BEGIN INPUT FOR THIS TASK

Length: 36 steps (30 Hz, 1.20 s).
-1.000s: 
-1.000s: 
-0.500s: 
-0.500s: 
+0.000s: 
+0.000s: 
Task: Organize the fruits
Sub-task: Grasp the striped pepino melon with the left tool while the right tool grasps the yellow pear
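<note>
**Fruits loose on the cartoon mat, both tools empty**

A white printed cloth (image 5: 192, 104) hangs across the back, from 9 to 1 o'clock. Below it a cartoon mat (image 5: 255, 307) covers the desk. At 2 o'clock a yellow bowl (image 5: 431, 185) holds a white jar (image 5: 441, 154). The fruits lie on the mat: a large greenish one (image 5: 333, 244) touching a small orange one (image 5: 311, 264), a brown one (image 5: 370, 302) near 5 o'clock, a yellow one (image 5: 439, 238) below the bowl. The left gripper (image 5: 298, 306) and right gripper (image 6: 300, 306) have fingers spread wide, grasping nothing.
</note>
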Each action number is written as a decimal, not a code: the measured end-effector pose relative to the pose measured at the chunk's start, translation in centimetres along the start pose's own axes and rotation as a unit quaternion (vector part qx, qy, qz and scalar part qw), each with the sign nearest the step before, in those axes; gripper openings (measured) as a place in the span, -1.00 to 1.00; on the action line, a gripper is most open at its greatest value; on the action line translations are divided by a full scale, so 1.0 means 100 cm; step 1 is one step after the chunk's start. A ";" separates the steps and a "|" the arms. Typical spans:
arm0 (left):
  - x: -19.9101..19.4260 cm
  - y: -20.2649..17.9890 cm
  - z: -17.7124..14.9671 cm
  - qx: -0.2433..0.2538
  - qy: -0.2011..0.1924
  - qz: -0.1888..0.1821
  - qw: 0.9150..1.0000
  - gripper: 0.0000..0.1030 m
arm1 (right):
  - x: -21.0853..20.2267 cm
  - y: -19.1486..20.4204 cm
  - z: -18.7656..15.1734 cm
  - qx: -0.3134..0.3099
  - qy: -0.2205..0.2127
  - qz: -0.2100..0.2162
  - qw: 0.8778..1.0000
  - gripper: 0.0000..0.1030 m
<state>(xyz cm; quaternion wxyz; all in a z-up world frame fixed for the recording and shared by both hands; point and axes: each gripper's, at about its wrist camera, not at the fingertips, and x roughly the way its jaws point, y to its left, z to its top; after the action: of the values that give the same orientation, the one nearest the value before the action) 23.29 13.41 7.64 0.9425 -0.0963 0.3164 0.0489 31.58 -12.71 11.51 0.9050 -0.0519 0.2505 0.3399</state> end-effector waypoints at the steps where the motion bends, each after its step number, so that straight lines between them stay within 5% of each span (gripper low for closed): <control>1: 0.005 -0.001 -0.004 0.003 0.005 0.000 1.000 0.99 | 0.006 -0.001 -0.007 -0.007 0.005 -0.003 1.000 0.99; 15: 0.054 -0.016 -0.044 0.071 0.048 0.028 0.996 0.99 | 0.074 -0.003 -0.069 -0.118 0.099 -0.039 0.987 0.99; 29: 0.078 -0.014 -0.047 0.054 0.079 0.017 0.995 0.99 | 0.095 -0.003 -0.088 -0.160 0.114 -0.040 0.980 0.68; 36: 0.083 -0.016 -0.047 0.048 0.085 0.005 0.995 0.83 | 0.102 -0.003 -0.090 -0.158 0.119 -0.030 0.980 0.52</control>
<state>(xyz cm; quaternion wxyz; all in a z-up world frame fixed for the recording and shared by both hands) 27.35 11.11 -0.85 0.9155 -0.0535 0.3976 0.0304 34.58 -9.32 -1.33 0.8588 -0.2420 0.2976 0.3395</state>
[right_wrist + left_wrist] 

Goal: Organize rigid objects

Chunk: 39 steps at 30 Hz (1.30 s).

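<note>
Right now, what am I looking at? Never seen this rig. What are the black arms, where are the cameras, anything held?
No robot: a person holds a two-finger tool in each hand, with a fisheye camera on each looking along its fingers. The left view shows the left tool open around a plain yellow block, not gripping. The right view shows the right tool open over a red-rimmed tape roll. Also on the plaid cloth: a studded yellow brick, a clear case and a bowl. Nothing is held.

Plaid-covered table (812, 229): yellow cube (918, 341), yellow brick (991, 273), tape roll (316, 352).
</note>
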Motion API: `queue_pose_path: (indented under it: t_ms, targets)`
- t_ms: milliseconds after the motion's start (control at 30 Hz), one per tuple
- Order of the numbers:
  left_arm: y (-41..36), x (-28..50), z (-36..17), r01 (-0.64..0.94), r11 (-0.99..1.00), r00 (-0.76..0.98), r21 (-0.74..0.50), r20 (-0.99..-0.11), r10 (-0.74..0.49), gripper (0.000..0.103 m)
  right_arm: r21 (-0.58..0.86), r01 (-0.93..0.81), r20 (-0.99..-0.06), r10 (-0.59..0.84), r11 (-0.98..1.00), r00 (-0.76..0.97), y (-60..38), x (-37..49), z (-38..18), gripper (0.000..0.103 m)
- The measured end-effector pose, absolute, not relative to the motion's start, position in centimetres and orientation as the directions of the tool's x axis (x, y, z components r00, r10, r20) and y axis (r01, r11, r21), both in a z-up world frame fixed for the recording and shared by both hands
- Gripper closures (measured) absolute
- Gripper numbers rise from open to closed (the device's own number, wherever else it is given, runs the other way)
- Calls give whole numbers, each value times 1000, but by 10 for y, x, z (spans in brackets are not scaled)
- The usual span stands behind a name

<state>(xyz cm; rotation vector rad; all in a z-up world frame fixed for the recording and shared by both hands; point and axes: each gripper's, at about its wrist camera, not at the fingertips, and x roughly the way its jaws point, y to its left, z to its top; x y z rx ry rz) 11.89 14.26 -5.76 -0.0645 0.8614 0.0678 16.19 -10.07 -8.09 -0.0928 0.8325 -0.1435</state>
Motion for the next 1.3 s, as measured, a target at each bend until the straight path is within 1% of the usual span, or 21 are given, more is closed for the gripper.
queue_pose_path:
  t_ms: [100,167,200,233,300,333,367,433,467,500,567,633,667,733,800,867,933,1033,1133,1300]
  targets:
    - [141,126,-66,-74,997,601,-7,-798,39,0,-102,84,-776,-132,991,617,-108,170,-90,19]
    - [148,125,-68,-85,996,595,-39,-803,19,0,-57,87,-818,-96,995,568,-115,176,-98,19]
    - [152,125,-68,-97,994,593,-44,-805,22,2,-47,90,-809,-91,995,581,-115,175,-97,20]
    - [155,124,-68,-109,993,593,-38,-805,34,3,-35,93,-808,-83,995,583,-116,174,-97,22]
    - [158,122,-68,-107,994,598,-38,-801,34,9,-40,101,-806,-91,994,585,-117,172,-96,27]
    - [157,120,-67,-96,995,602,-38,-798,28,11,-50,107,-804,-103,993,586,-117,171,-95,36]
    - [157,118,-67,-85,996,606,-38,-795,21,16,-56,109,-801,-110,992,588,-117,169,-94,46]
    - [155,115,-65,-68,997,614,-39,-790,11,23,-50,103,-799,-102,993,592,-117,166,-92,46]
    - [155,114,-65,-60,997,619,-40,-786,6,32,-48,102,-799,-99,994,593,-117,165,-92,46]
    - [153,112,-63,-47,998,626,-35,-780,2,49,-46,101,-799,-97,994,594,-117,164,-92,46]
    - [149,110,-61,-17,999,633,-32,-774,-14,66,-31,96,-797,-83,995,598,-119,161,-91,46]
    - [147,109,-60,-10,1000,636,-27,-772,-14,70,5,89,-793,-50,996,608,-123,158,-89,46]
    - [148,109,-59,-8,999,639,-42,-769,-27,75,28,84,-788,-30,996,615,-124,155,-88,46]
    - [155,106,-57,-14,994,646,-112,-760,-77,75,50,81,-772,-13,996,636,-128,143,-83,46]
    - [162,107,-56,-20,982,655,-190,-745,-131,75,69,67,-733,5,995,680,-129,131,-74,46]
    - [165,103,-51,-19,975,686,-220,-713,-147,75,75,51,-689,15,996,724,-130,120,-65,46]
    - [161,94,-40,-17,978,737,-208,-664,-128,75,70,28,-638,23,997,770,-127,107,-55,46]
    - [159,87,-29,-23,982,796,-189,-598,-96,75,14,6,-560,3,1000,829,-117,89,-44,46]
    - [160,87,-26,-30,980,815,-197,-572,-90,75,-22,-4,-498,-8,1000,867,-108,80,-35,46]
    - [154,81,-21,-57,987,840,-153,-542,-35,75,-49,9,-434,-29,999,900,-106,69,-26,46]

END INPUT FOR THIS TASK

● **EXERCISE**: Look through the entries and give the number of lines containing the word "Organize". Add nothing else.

● **EXERCISE RESPONSE**: 2